A Network Refresh Gone Wrong

Phillip Gervasi
By Phillip Gervasi December 5, 2017 6 minute read
Phil Gervasi is a senior network engineer currently focused on security and with experience as a consultant to global enterprise and with Cisco Gold Partners. Passionate about his craft, he’s committed to professional development and working with others to become better network engineers as well.

It was about 2 AM when we decided to break and head to the conference room where there was leftover pizza from earlier that day. I love good pizza, but even good pizza isn’t that great in the middle of the night when a network refresh isn’t going well.

All the access switches in the main office area were swapped the week before, and that part of this switch refresh project went without a hitch. Tonight, though, we were working on swapping devices in the main manufacturing facility, where we found surprise after surprise. What should have been a simple swap of straightforward access switches turned into a night of heartache and heroics.
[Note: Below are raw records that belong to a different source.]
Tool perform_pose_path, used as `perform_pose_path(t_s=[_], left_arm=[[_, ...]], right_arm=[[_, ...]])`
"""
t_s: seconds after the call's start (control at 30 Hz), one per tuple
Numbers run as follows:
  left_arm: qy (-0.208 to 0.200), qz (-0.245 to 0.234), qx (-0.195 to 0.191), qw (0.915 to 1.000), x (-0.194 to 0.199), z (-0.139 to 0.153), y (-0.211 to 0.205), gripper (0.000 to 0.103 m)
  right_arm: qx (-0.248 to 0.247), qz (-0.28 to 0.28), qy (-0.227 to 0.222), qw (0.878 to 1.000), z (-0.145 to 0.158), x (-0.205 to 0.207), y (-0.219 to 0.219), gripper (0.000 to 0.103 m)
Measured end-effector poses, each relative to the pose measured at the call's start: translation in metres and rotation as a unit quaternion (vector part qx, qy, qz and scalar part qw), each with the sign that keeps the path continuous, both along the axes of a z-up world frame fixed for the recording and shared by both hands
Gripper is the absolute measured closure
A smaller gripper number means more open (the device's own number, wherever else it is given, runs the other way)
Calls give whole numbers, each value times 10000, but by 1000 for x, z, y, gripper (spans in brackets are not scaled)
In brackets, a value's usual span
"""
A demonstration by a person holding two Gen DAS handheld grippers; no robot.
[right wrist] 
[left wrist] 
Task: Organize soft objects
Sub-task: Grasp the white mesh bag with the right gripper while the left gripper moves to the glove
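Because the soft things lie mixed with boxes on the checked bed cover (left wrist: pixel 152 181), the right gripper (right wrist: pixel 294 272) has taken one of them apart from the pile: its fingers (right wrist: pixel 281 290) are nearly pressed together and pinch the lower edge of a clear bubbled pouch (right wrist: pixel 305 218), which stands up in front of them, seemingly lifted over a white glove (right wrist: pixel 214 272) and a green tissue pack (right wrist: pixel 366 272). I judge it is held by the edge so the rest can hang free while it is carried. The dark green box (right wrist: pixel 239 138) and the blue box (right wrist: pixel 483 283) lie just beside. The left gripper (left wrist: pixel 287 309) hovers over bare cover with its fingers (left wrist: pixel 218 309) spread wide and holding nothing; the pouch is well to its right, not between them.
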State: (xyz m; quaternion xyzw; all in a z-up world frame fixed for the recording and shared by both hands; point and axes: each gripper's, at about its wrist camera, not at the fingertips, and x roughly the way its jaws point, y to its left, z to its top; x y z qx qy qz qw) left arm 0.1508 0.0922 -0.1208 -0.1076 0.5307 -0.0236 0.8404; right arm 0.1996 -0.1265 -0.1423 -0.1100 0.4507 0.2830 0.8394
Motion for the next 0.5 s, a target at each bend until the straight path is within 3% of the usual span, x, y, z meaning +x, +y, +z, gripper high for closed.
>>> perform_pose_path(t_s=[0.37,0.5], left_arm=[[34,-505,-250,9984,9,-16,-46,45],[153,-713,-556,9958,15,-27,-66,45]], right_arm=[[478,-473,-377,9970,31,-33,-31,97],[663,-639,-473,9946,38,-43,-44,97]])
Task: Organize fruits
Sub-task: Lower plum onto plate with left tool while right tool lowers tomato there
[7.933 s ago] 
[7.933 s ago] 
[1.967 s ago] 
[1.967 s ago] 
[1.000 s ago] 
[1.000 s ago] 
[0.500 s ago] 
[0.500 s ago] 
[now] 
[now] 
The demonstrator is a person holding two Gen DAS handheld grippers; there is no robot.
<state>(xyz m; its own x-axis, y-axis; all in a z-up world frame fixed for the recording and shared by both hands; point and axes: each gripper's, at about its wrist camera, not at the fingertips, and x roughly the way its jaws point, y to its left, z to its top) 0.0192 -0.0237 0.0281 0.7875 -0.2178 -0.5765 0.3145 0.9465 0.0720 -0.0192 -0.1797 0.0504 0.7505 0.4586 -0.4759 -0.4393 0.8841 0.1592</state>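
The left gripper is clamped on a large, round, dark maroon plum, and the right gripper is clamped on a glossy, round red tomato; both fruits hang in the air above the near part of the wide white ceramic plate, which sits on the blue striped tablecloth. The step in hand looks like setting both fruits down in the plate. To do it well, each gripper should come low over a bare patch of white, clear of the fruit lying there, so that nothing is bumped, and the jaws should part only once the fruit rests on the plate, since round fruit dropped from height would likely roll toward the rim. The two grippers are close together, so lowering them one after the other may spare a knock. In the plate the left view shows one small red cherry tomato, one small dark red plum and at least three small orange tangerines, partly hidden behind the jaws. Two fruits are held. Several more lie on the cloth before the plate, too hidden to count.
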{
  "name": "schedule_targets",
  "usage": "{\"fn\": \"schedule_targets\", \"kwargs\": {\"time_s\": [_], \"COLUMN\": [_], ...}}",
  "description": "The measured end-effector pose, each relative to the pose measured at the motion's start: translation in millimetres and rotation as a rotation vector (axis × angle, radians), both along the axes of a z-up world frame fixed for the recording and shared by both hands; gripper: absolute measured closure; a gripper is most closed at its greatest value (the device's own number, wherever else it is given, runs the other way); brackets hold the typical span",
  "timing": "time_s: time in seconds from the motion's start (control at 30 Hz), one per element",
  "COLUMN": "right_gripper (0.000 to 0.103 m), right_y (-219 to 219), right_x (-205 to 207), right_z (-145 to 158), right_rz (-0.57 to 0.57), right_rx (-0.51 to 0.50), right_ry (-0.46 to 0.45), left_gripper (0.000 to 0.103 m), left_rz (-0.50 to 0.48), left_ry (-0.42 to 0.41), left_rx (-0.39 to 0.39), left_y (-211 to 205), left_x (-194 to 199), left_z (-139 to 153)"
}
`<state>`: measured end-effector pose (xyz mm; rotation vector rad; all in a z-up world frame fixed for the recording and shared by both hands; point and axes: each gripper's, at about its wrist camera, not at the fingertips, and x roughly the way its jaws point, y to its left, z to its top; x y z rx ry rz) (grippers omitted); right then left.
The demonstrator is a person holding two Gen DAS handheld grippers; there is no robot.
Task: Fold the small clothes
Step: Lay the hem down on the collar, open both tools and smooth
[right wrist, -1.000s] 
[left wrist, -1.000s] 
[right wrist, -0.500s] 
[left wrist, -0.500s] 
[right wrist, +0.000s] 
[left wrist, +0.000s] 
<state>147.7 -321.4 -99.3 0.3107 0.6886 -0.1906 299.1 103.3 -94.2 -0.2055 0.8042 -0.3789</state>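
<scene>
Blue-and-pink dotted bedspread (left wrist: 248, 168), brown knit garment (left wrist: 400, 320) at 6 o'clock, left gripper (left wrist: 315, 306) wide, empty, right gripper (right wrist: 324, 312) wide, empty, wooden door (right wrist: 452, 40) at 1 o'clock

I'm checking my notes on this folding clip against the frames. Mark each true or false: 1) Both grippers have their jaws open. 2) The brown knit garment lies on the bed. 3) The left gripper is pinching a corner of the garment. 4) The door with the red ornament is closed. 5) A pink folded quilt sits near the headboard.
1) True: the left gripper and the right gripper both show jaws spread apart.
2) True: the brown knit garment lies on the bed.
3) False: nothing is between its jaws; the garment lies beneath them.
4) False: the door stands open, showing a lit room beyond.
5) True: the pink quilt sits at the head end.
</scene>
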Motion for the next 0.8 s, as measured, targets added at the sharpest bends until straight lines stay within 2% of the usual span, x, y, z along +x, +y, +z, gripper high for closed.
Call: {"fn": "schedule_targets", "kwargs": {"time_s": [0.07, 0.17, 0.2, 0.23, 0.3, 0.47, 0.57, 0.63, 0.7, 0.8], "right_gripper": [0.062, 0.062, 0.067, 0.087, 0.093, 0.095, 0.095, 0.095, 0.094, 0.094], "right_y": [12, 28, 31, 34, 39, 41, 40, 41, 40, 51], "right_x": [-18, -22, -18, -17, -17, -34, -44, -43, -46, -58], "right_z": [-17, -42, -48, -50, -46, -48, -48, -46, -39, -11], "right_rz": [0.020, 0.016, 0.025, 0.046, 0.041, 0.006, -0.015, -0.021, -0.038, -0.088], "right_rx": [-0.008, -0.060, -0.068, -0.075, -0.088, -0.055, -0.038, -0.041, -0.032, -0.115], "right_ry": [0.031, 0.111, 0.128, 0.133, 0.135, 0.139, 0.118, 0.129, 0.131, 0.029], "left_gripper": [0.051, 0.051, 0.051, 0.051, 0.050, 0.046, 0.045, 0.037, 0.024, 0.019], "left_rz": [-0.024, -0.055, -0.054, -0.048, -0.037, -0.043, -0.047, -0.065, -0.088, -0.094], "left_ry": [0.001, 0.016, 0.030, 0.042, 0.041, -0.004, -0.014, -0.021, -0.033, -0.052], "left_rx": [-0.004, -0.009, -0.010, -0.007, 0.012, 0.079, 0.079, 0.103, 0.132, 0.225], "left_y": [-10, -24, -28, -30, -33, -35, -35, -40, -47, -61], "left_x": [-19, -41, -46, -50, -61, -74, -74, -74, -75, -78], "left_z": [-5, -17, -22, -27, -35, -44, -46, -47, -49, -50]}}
Stopping for twenty minutes to grab a slice of pizza and guzzle some soda, I had a chance to talk to my co-workers and to our customer who gave us the network documentation in the first place. We weren’t outright angry with each other, but I sensed the beginnings of a subtle blame game.

  • How could so many switches be missing in the documentation?
  • Why didn’t the customer tell us they were using VoIP over wireless and needed custom QoS?
  • How did we all not see the sheer volume of traffic going from the data center to the control room?

The project wasn’t very different in scope from previous network refresh projects I’ve done, so it wasn’t the actual technology that was so frustrating. What was so difficult to stomach alongside what should have been a great midnight snack was realizing how poorly this project was planned due to a lack of quality network documentation and network discovery.

We weren’t struggling with the complexity of configuring a dozen overlays, and we weren’t struggling with figuring out a workaround to a software bug. Instead, we were struggling with poor planning and processes.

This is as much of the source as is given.